Moore left Doctor Mick, first to become a stableboy and later a jockey. He also tried his hand as a professional boxer under the name "Young Klondike" in 1905, and found it lucrative. He returned to performing in 1908, with a troupe of performers called "The Rabbit's Foot Company." By 1909, he was back in vaudeville and had met and married his first wife, Hester. They performed as a team, "The Moores – Tim & Hester", appearing in the United States and abroad. In 1910, the couple was part of an act called the Four Moores. They next performed together in "Georgia Sunflowers," a minstrel show that played the southern vaudeville circuit. The Moores drew glowing reviews, Hester for her singing and Tim for his comedy. By 1914, both Moores were co-stars of an act that was billed as Tim Moore and Tom Delaney & Co.. Tim played the tuba and Hester played drums as part of a band. Moore's own stock company was responsible for all aspects of it. The couple toured China, Japan, Australia, New Zealand, the Fiji Islands and Hawaii with a vaudeville troupe.

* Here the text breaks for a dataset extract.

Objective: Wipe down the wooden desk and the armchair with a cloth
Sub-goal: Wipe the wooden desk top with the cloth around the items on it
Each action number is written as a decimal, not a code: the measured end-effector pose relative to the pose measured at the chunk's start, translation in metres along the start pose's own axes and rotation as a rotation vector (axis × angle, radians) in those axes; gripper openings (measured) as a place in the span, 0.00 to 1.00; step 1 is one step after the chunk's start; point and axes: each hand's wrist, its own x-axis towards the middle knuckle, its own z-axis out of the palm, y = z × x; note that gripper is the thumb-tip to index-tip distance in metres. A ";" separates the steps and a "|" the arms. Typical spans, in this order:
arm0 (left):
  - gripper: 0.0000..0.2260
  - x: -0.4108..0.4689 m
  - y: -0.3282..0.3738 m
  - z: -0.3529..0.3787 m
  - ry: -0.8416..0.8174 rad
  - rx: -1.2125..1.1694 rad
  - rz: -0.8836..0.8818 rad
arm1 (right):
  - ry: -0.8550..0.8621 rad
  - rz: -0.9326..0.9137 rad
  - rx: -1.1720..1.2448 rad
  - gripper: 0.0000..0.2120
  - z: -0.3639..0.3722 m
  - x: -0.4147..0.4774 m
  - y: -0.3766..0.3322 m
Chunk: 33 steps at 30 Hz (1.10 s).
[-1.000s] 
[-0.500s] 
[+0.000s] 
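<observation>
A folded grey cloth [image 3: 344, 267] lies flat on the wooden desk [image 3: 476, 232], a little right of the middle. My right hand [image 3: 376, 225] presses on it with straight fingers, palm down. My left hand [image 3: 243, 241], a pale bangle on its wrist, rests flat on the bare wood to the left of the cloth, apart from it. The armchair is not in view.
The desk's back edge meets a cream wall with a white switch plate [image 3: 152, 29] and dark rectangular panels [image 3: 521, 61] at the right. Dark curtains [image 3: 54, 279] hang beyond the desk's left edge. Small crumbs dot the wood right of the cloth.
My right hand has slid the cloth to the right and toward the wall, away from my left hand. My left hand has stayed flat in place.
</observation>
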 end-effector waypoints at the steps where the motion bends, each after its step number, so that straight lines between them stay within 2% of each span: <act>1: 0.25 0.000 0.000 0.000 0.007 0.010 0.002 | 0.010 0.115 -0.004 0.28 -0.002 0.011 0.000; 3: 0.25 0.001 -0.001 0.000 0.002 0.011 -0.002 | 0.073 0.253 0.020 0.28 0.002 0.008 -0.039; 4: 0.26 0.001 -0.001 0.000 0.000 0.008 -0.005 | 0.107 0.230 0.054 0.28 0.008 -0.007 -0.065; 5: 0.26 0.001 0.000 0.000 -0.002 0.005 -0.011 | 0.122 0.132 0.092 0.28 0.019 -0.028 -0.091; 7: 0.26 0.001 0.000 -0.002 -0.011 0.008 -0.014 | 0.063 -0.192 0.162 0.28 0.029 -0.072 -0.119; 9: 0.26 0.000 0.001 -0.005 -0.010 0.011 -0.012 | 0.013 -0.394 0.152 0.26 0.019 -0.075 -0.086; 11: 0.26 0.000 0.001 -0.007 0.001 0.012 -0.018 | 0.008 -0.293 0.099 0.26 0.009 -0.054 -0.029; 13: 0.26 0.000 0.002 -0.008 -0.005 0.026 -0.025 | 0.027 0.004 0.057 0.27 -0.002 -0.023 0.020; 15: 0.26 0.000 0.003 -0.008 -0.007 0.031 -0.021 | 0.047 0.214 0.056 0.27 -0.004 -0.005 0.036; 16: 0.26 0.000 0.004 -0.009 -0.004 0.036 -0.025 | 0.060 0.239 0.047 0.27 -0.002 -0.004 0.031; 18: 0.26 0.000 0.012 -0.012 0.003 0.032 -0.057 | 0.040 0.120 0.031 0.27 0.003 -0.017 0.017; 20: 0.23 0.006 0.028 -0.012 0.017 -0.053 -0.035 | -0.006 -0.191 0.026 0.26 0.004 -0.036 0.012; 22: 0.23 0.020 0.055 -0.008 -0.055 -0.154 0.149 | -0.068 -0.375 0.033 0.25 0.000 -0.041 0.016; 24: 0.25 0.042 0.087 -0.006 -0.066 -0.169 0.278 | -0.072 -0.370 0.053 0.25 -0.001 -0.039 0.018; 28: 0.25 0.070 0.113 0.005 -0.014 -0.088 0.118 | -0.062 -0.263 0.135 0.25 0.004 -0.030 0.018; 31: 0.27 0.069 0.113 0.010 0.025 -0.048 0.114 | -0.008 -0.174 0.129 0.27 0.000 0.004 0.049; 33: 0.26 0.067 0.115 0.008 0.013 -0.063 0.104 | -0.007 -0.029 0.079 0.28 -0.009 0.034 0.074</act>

The marriage ended in divorce in 1915, and in September, Moore married a vaudeville actress named Gertrude Brown. After more than a year on the road in vaudeville in the United States, the Hawaiian Islands, Australia and New Zealand, he returned to boxing once more as "Young Klondike", training in New Zealand. He fought there and in Australia, England, and Scotland. Before this, Moore fought as "Young Klondike" in the US, with Jack Johnson and Sam Langford as some of his opponents. While Tim and Gertie were entertaining in New Zealand, a story in The Evening Post from May 28, 1917, went on to say, "Another "star" item will be that of Tim and Gertie Moore, who have earned a big reputation in America, and were booked for Fuller's direct from the well-known Orpheum circuit." Moore became well known for his one-man presentation of Uncle Tom's Cabin, where he would play the role of both Simon Legree and Uncle Tom, applying white chalk to half his face, and burnt cork to the other. Moore literally took his one man act into the street of San Jose, California, for the sale of War Stamps in 1918.

Having made $141,000 with his fists, in 1921 Moore and his wife returned to performing full-time in vaudeville. He formed his Chicago Follies troupe and was a favorite on the Theater Owners Booking Association vaudeville circuit during the "Roaring Twenties" period. In 1923, Moore and his wife co-starred with Sandy Burns, Fannetta Burns, Walter Long, and Bobby Smart in a silent film comedy, His Great Chance, directed by Ben Strasser (North State Film Corp.). The following year, the Moores toured vaudeville together in "Aces and Queens". Subsequently, he went on tour as one of the stars of producer Edward E. Daley's "black and white musical comedy sensation", Rarin' to Go, for three seasons on the Columbia Burlesque Wheel (1925, 1926 and 1927 editions).

===Broadway comedian===
In June 1925, Tim Moore made his Broadway debut as the star of Lucky Sambo (based on "Aces and Queens'). However, the show closed after only a few performances. He was a success in burlesque in the mid 1920s with the hit show Rarin' to Go, followed by a return to vaudeville in 1927 with The Southland Revue. In 1928, he produced and starred in weekly shows at Harlem theatres such as the Alhambra. Moore wrote all of his own material and also did some writing for other performers; a Moore skit called, "Not a Fit Night for Man Nor Beast", was bought by W.C. Fields. He also did some writing for the radio show of the Two Black Crows comedy team. Moore was brought to New York to sign a writing contract but before this was done, Charles Mack of the team was killed in an auto accident, thus ending the act. Moore wrote sketches which became part of Lew Leslie's "Blackbirds" revues as well.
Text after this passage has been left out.